The blade is well set and solid now. I'm sad I messed up a beautiful handle, but it was a first time. What I would do a next time:
- fill the hole about half full with beeswax, let it set
- heat the tang
- fill the hole the rest of the way, insert tang as far as it will go with mild force
- heat knife in 170F oven for 5 minutes
- press tang in as far I can go with mild force
- repeat above two steps until the blade is seated in the handle
- make sure the alignment of blade in handle is correct as the beeswax cools.

Patience is a virtue here.


----------



## Bensbites (Jun 30, 2020)

If you don’t mind some tips from someone who has done this more times than I can count.
1) I keep beeswax in an old small glass jelly jar. I place the entire thing in the microwave for 1 min intervals. 
2) fill the tang full of beeswax let it cool
Completely 
3) mask off the handle with tape or plastic wrap. Do the next step outside or in a well covered area. I have plenty of cardboard shipping boxes these days. 
4) heat the tang up over a gas burner. Hold the choil, you hand well tell you long before the it gets hot enough to ruin the temper. 
5) plunge this gently into the the tang hole. I have seen other break handles by pushing too hard. I generally take a couple heating cycles to get the tang fully seated.


----------



## esoo (Jun 30, 2020)

Bensbites said:


> If you don’t mind some tips from someone who has done this more times than I can count.
> 1) I keep beeswax in an old small glass jelly jar. I place the entire thing in the microwave for 1 min intervals.
> 2) fill the tang full of beeswax let it cool
> Completely
> ...



As someone who has now done this once, I'm welcome to every suggestion.

At step 5, do you remove and re-insert, or do you reheat the blade and let the heat travel down to the tang?

My work was split over two days - they second day, I worked over my sink filled with cold water - hot wax hitting cold water solidified instantly making for easy cleanup.


----------



## Bensbites (Jun 30, 2020)

esoo said:


> As someone who has now done this once, I'm welcome to every suggestion.
> 
> At step 5, do you remove and re-insert, or do you reheat the blade and let the heat travel down to the tang?
> 
> ...


----------



## captaincaed (Jun 30, 2020)

+1 for this thread. I'm about to do something similar and this is great to read.


----------



## Dave Martell (Jun 30, 2020)

For the oven handle removers....

The heat doesn't effect the handle finish or anything else?


----------



## applepieforbreakfast (Jun 30, 2020)

Dave Martell said:


> For the oven handle removers....
> 
> The heat doesn't effect the handle finish or anything else?



Knife I stuck in the oven just had Ho wood. Horn didn't loosen up or shift either. I suppose it would depend on the finish and glue used?
I think I set the oven to 175F / 80C.


----------



## kbright (Jul 1, 2020)

Dave Martell said:


> For the oven handle removers....
> 
> The heat doesn't effect the handle finish or anything else?

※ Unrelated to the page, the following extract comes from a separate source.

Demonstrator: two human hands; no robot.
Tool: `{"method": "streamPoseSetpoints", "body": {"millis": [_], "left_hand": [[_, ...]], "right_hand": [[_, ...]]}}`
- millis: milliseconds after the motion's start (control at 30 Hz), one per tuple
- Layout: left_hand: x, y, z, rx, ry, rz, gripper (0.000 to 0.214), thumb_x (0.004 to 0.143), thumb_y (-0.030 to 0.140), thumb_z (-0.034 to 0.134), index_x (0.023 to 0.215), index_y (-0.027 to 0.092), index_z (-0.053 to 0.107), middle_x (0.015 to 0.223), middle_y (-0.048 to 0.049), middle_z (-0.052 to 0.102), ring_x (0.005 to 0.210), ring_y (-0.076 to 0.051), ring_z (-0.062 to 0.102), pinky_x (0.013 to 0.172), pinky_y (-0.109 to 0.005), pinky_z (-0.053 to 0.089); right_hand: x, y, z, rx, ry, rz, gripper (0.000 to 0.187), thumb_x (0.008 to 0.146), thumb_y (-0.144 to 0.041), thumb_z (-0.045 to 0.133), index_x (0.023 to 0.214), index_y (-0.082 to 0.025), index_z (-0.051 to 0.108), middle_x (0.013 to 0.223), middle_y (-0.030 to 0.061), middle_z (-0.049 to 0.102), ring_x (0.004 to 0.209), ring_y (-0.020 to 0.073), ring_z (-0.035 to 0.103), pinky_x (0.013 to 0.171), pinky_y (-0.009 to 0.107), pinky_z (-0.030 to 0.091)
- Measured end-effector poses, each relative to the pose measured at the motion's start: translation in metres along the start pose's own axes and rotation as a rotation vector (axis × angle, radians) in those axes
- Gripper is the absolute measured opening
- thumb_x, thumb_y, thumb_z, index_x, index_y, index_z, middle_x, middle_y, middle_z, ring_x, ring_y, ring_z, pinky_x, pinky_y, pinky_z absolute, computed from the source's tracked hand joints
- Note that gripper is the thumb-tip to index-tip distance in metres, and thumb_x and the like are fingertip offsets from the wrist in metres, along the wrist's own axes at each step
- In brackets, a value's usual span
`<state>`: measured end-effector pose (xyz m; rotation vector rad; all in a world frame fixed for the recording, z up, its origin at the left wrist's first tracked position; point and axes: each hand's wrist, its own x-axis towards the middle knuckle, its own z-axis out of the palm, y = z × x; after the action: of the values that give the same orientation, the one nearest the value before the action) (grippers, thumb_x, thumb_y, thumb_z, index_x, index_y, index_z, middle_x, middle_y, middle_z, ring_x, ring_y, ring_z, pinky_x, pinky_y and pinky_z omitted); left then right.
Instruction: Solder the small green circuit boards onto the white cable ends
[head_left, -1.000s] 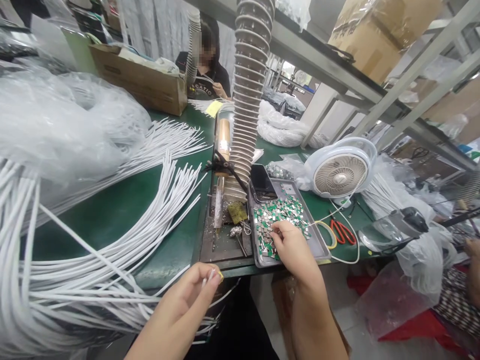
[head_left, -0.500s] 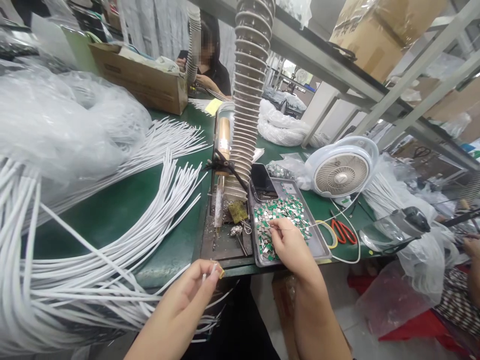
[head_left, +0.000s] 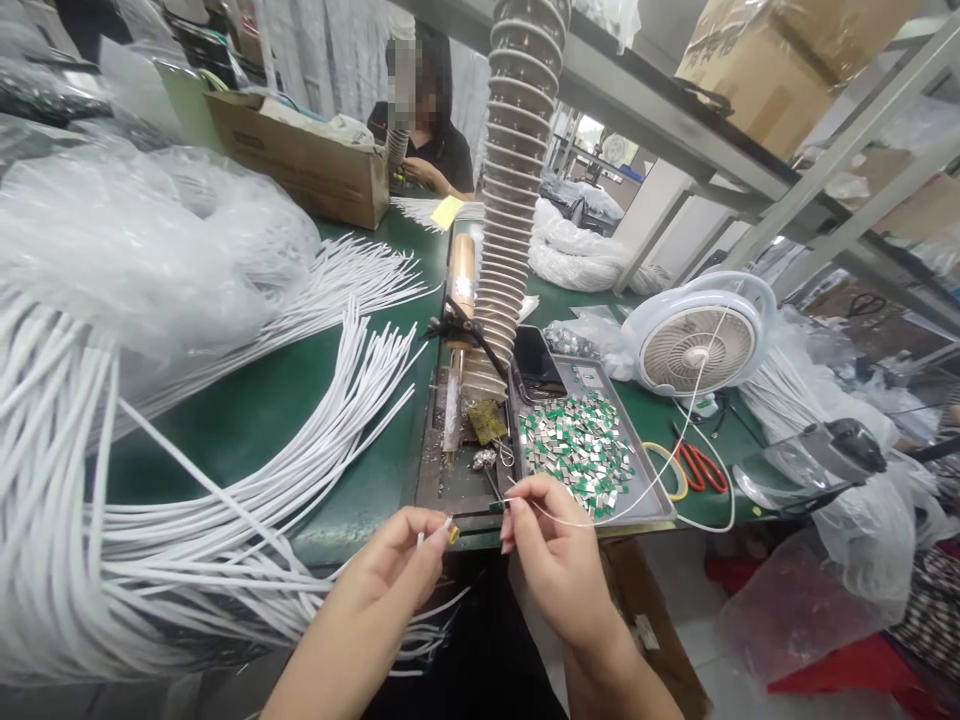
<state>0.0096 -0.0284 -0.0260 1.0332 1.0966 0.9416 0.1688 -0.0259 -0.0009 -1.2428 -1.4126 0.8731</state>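
- Left hand [head_left: 375, 570]: closed in a fingertip pinch, gripping the end of a white cable [head_left: 420, 540], with a small gold-coloured piece [head_left: 453, 535] showing at the tip.
- Right hand [head_left: 559, 570]: closed in a fine pinch on a thin white wire [head_left: 600, 522], which is trailing off toward the upper right.
- Both hands are working low at the front edge of the green worktop [head_left: 225, 420], close together but not touching. Short fingertip grips seem to be giving good control here, with wrists steady and the wire kept clear of the loose pieces.
- Just beyond the hands, a metal tray [head_left: 652, 505] is holding scattered green-and-silver pieces [head_left: 577, 450] and a phone [head_left: 536, 362].
- Further up the centre, a soldering iron [head_left: 463, 275] is clamped upright beside a yellow-green sponge [head_left: 487, 420].
- At left, a heap of white cables [head_left: 90, 520] is spreading across the worktop below a plastic bag [head_left: 150, 260].
- At upper centre, a co-worker [head_left: 427, 130] is working behind a cardboard box [head_left: 300, 165].
- At right, red-handled scissors [head_left: 701, 468] are lying beside a white fan [head_left: 697, 345].
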Motion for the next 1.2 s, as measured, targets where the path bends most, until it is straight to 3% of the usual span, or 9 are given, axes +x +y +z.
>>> {"method": "streamPoseSetpoints", "body": {"millis": [367, 667, 933, 1200], "left_hand": [[-0.001, -0.004, -0.001, -0.051, -0.016, 0.004, 0.03, 0.084, 0.051, 0.053, 0.083, 0.024, 0.064, 0.068, 0.0042, 0.051, 0.062, -0.013, 0.041, 0.058, -0.022, 0.037], [0.001, -0.007, 0.001, -0.094, 0.026, 0.065, 0.022, 0.084, 0.045, 0.058, 0.081, 0.024, 0.062, 0.086, 0.0003, 0.06, 0.088, -0.018, 0.053, 0.08, -0.023, 0.043], [-0.002, -0.003, 0.006, -0.078, 0.007, 0.147, 0.019, 0.085, 0.037, 0.056, 0.071, 0.025, 0.056, 0.083, 0.0013, 0.058, 0.089, -0.016, 0.054, 0.082, -0.019, 0.044], [-0.003, -0.004, 0.006, -0.023, -0.014, 0.168, 0.018, 0.087, 0.036, 0.054, 0.074, 0.025, 0.057, 0.085, 0.0009, 0.058, 0.091, -0.017, 0.054, 0.081, -0.019, 0.044]], "right_hand": [[-0.01, 0.014, 0.02, 0.083, -0.002, 0.037, 0.01, 0.089, -0.024, 0.046, 0.08, -0.019, 0.05, 0.061, -0.0044, 0.049, 0.052, 0.0086, 0.049, 0.052, 0.02, 0.042], [-0.014, 0.013, 0.024, -0.017, -0.103, -0.043, 0.011, 0.087, -0.021, 0.046, 0.079, -0.018, 0.052, 0.07, -0.0006, 0.051, 0.057, 0.011, 0.05, 0.054, 0.023, 0.044], [-0.015, 0.01, 0.029, -0.081, -0.045, -0.15, 0.012, 0.084, -0.017, 0.048, 0.081, -0.018, 0.059, 0.073, 0.0019, 0.057, 0.065, 0.013, 0.055, 0.061, 0.024, 0.045], [-0.017, 0.012, 0.033, 0.019, 0.005, -0.095, 0.011, 0.083, -0.019, 0.049, 0.073, -0.018, 0.055, 0.068, 0.0002, 0.054, 0.062, 0.0124, 0.053, 0.058, 0.024, 0.043]]}}
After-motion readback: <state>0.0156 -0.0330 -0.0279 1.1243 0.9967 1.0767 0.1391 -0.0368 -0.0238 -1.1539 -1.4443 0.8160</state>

If you are heating to melt wax or hot melt glue, it is likely to get transfered to the handle. Unless the handle is wrapped well. I don't bother wrapping, so I always do some cleanup and maybe refinish the handle while it is off.


----------



## guycr (Jul 13, 2020)

For the 4 or 5 handles I have a afixed using beeswax I have filled the hole with melted wax and inserted the moderately warmed tang fairly slowly to minimize spatter. I have been happy with the result so far. But reading this thread I understand that the better method is to let the wax harden and then insert the heated tang in one or two stages. I'm sorry to belabor the point but can you tell me what problem(s) you encounter with the first method? Thanks!


----------



## Bensbites (Jul 13, 2020)

guycr said:


> For the 4 or 5 handles I have a afixed using beeswax I have filled the hole with melted wax and inserted the moderately warmed tang fairly slowly to minimize spatter. I have been happy with the result so far. But reading this thread I understand that the better method is to let the wax harden and then insert the heated tang in one or two stages. I'm sorry to belabor the point but can you tell me what problem(s) you encounter with the first method? Thanks!



if you are happy with your results, that's all that matters. I have found the wax plug can separate from the wood some of the time if the wax is not cooled. my theory, although I haven't take the time to prove it, is that if the tang is too cold, or the wax hasn't had a chance to fully set into the wood( weak bond) you can end up with a small rattle.


----------



## Hz_zzzzzz (Jul 16, 2020)

I used oven method multiple times for the ones installed with hot melt glue. I also tried the hot water method and I did put the handle in a zip lock bag so that the finish wasn't ruined. I think both would work.


----------